بِسْــــــــــــــــمِ اﷲِالرَّحْمَنِ اارَّحِيم

Kearifan Emas

Kearifan Emas

Seorang Anak mendatangi Zun-Nun dan bertanya, “Guru, Saya tidak mengerti mengapa orang seperti Anda mesti berpakaian apa adanya, amat sangat sederhana. Bukankah masa seperti ini berpakaian sebaik-baiknya amat perlu, bukan hanya untuk penampilan melainkan juga untuk banyak tujuan lain.”

Sang sufi hanya tersenyum. Ia lalu melepaskan cincin dari salah satu jarinya, lalu berkata, “Nak, akan kujawab pertanyaanmu, tetapi lebih dahulu lakukan satu hal untukku. Ambillah cincin ini dan bawalah ke pasar di seberang sana. Bisakah kamu menjualnya seharga satu keping emas?”

Melihat cincin Zun-Nun yang kotor, Anak tadi merasa ragu, “Satu keping emas? Saya tidak yakin cincin ini busa dijual seharga itu.”

“Cobalah dulu, Nak. Siapa tahu kamu berhasil.”

Anak itupun bergegas ke pasar. Ia menawarkan cincin itu kepada pedagang kain, pedagang sayur, penjual daging dan ikan, serta kepada orang lain. Ternyata, tak seorangpun berani membeli seharga satu keping emas. Mereka menawarnya hanya satu keping perak. Tentu saja, Anak itu tak berani menjualnya dengan harga satu keping perak. Ia kembali ke tempat Zun-Nun dan melapor, “Guru, tak seorangpun berani menawar lebih dari satu keping perak.”

Zun-Nun, sambil tetap tersenyum arif, berkata, “Sekarang pergilah kamu ke toko emas di belakang jalan ini. Coba perlihatkan kepada pemilik toko atau tukang emas di sana. Jangan buka harga, dengarkan saja bagaimana ia memberi penilaian.”
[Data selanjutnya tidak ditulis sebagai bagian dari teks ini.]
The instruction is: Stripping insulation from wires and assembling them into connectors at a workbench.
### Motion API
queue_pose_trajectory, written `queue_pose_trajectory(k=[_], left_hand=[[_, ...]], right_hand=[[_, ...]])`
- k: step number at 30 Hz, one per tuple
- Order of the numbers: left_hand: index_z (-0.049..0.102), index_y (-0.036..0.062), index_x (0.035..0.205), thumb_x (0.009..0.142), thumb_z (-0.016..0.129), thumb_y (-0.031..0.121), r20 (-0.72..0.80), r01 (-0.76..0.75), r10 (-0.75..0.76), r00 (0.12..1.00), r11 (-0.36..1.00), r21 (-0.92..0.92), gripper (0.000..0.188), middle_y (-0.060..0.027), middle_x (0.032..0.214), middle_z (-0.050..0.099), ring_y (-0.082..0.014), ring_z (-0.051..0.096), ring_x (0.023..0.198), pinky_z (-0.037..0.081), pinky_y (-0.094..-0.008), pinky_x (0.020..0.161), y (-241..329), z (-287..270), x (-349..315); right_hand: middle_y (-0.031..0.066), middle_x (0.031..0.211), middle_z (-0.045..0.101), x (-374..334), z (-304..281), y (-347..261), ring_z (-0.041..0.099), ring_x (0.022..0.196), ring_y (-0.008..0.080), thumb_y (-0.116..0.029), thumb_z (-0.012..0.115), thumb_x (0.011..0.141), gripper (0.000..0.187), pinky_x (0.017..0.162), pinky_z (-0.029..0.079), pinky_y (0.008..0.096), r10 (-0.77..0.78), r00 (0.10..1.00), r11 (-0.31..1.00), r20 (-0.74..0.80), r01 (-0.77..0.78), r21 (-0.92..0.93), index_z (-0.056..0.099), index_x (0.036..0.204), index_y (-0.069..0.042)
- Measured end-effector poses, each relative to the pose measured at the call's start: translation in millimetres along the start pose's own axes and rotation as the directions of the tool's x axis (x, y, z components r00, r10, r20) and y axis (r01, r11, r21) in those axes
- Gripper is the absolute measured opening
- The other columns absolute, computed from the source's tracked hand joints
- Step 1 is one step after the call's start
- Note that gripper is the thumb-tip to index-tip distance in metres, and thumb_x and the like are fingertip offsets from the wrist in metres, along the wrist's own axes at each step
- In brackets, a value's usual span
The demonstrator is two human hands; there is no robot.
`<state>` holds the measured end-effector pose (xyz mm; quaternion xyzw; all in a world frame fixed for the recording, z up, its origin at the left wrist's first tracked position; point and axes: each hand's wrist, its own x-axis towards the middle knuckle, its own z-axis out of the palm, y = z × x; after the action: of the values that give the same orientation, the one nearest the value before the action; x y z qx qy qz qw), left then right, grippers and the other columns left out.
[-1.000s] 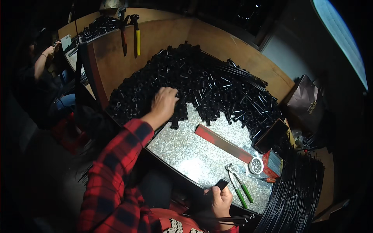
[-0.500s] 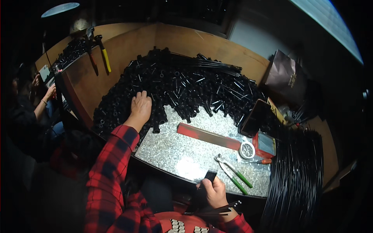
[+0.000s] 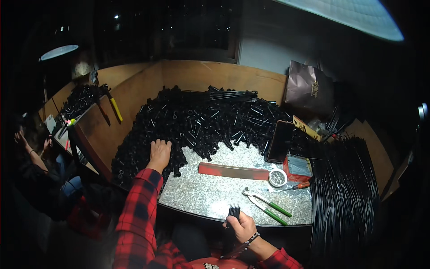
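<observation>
My left hand (image 3: 160, 155) lies palm down on the near left side of a heap of black tubular parts (image 3: 197, 119). Its fingers are slightly bent and apart on the parts, with nothing visible held in them. My right hand (image 3: 243, 227) is closed at the table's near edge around a bundle of thin black rods (image 3: 234, 210), their pale tips fanned side by side above the thumb. Just beyond that hand lie green-handled pincers (image 3: 267, 207), jaws pointing away to the left. A dark strand with pale dots crosses the right wrist, too small to make out.
A worn red flat bar (image 3: 233, 171) lies mid-table. Beside it are a round white tub (image 3: 277, 178), a red box (image 3: 298, 167), a screwdriver (image 3: 301, 185) and a dark phone-like slab (image 3: 281, 141). Long black rods (image 3: 345, 193) hang at the right. Another person (image 3: 38, 166) sits at left.
The whole view has shifted, with the heap now lower in it. My left hand stays on the heap, its fingers a little more spread. My right hand keeps the rods, their tips now more upright.
</observation>
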<state>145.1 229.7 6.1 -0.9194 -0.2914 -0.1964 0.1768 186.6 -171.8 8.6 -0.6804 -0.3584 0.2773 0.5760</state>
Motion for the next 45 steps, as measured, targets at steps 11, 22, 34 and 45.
queue_pose_trajectory(k=[11, 22, 34, 45], left_hand=[[0.054, 0.0007, 0.092, 0.078, 0.058, -0.004, -0.383, -0.078, -0.212, 0.899, 0.784, -0.616, 0.015, -0.0152, 0.094, 0.051, -0.0303, 0.058, 0.077, 0.048, -0.0377, 0.067, 37, -58, -30], [0.046, 0.0044, 0.119, 0.088, 0.053, -0.001, 0.502, 0.282, -0.069, 0.862, -0.757, -0.589, 0.033, -0.0085, 0.099, 0.057, -0.0135, 0.059, 0.079, 0.048, -0.0248, 0.072, 132, -135, -146], [0.042, 0.0059, 0.126, 0.096, 0.046, 0.009, 0.47, 0.322, 0.051, 0.881, -0.793, -0.517, 0.03, -0.0094, 0.104, 0.058, -0.0151, 0.059, 0.086, 0.048, -0.0267, 0.078, 157, -148, -153], [0.043, 0.0024, 0.127, 0.096, 0.046, 0.008, 0.424, 0.346, 0.102, 0.9, -0.759, -0.552, 0.032, -0.014, 0.104, 0.062, -0.0167, 0.062, 0.093, 0.049, -0.0291, 0.085, 160, -149, -150]], right_hand=[[0.0048, 0.074, 0.065, 1, 5, 6, 0.06, 0.069, 0.0102, -0.02, 0.055, 0.093, 0.022, 0.064, 0.048, 0.0255, 0.004, 1.0, 0.996, 0.02, -0.006, 0.084, 0.059, 0.089, 0.0], [0.0053, 0.073, 0.066, 3, 3, 7, 0.06, 0.067, 0.0099, -0.016, 0.053, 0.092, 0.02, 0.063, 0.049, 0.0247, 0.047, 0.999, 0.995, -0.001, -0.047, 0.09, 0.061, 0.085, 0.001], [0.004, 0.08, 0.066, 0, 3, -4, 0.059, 0.072, 0.0078, -0.018, 0.053, 0.095, 0.019, 0.065, 0.047, 0.0221, 0.077, 0.994, 0.987, 0.076, -0.087, 0.135, 0.06, 0.093, -0.001], [0.0026, 0.075, 0.064, 3, 10, -13, 0.056, 0.069, 0.0073, -0.018, 0.055, 0.093, 0.018, 0.063, 0.046, 0.0228, 0.051, 0.996, 0.993, 0.076, -0.059, 0.105, 0.061, 0.089, -0.001]])
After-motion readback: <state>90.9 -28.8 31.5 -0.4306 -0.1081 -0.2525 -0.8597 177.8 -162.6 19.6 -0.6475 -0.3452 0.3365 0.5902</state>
Anak itupun pergi ke toko emas yang dimaksud. Ia kembali melapor dengan raut wajah yang berseri-seri. Ia kemudian berkata “Guru, ternyata pedagang di toko atau tukang emas tidak tahu nilai sesungguhnya dari cincin ini. Pedagang emas menawarnya dengan harga seribu keping emas.”
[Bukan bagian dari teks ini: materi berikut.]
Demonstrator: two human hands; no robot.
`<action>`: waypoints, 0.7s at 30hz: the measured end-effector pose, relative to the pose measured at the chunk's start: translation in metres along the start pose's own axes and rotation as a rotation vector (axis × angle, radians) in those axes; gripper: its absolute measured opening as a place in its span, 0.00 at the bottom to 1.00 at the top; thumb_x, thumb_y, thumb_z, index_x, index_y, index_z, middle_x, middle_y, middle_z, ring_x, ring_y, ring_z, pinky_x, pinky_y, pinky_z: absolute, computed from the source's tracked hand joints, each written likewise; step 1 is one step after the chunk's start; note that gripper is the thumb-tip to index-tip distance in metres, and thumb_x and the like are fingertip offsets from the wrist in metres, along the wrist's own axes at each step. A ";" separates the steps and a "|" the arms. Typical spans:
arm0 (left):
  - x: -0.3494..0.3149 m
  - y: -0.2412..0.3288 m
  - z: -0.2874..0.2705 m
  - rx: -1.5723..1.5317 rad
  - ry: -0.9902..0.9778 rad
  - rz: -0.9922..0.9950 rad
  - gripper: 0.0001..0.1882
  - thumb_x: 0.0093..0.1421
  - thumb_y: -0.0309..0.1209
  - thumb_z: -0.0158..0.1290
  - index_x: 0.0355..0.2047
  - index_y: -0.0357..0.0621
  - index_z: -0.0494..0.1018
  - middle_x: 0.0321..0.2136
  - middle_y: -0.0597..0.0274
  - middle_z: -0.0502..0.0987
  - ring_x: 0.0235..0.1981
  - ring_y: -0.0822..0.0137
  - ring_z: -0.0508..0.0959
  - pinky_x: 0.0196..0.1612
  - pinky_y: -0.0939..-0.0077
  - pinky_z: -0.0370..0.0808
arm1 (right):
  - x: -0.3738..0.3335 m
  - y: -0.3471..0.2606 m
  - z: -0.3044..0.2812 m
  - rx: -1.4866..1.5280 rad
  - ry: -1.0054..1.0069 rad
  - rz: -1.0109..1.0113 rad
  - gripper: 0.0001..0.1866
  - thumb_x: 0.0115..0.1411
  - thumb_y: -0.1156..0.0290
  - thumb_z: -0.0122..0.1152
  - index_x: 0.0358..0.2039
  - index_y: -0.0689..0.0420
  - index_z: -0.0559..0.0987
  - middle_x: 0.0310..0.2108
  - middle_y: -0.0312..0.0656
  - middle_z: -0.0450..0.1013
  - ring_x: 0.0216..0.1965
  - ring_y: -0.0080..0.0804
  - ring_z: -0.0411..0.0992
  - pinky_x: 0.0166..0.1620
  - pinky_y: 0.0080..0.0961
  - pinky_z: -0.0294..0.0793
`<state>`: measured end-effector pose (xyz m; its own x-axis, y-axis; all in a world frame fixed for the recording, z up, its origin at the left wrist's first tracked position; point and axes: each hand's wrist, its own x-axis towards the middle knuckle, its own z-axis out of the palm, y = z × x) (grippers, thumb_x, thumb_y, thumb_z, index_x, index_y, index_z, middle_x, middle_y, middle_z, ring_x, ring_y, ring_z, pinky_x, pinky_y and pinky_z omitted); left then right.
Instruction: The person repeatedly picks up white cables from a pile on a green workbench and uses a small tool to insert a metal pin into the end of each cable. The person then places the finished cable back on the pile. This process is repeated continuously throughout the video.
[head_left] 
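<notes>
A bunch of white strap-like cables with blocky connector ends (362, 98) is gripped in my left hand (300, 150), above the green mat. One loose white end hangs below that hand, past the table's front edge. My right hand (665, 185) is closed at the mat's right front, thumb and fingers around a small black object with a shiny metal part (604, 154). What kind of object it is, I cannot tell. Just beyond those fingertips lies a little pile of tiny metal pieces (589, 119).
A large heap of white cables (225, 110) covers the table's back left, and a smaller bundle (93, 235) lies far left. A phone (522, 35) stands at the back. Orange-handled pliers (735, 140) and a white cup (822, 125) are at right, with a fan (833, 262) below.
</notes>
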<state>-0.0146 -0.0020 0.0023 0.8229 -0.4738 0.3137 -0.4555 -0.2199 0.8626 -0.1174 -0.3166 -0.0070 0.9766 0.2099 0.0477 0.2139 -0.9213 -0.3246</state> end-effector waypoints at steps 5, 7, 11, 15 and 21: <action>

Rupanya nilai cincin ini seribu kali lebih tinggi daripada yang diitawar oleh para pedagang di pasar.

Zun-Nun tersenyum simpul sambil berujar lirih, “Itulah jawaban atas pertanyaanmu tadi Anak musa. Seseorang tak bisa dinilai dari pakaiaanya. Hanya para pedagang sayur, ikan dan daging di pasar yang menilai demikian. Namun tidak bagi pedagang emas.” 


“Emas dan permata yang ada dalam diri seseorang, hanya bisa dilihat dan dinilai jika kita mampu melihat kedalaman jiwa. Diperlukan kearifan untuk menjenguknya. Dan itulah proses, wahai Nak. Kita tak bisa menilai hanya dengan tutur kata dan sikap yang kita dengar dan lihat sekilas. Seringkali yang disangka emas ternyata perak dan yang kita lihat sebagai perak ternyata emas.”